Abbreviations: Grand Central Station = gct Penn Station = pst South Street Station = sst Distance of Tanks from Transportation Hub = dist_xxx
df3 <- df2 %>% mutate(gct_lat = 40.7527, gct_lon = -73.9772)%>%
mutate(pst_lat = 40.7610, pst_lon = -73.9903) %>%
mutate(sst_lat = 40.7016, sst_lon = -74.0124)
df3 <- df3 %>% filter(BOROUGH == "MANHATTAN")
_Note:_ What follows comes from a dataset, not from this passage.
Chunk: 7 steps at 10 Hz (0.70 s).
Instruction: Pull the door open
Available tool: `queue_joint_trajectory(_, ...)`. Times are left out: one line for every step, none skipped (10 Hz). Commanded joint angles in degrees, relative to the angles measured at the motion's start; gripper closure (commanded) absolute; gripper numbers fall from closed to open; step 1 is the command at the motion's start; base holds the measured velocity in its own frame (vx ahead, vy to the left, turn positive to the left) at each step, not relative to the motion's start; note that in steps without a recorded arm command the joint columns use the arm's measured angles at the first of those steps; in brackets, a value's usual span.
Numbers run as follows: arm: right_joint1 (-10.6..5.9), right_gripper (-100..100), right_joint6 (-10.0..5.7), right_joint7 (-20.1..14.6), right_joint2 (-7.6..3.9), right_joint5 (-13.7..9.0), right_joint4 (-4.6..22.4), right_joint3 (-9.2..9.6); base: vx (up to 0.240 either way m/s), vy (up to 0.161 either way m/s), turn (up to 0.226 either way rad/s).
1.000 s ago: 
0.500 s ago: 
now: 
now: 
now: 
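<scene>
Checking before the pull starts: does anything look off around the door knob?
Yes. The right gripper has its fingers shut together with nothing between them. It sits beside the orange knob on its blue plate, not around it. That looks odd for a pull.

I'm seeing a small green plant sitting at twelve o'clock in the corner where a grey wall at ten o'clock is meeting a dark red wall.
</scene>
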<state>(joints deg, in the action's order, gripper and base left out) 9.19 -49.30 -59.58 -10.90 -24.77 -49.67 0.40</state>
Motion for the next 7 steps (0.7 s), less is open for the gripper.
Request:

df4 <- df3 %>% mutate(dist_gct = distHaversine(cbind(LONGITUDE, LATITUDE), cbind(gct_lon, gct_lat)))%>%
mutate(dist_pst = distHaversine(cbind(LONGITUDE, LATITUDE), cbind(pst_lon, pst_lat)))%>%
mutate(dist_sst = distHaversine(cbind(LONGITUDE, LATITUDE), cbind(sst_lon, sst_lat)))
#Jitter Plot for density of failed inspection in relation to distance from Grand Central Terminal
ggplot(data = df4, aes(x = dist_gct, y = Qty_Fail_Insp))+
geom_jitter()+ scale_x_log10()+ ylim(1,4)
#Jitter Plot for density of failed inspection in relation to distance from Penn Station
ggplot(data = df4, aes(x = dist_pst, y = Qty_Fail_Insp))+
geom_jitter()+ scale_x_log10()+ ylim(1,4)
#Jitter Plot for density of failed inspection in relation to distance from South Street Station
ggplot(data = df4, aes(x = dist_sst, y = Qty_Fail_Insp))+
geom_jitter(alpha = 0.4)+ scale_x_log10()+ ylim(1,4)
Modeling
A liner regression model is applied to predict quantity of failed inspections based on zip code and distance to a major transportation hubs. After performing a linear model it is seen that this type of model is not appropriate. The predictions column in tank_test_results did not match the actual failed inspections in any case.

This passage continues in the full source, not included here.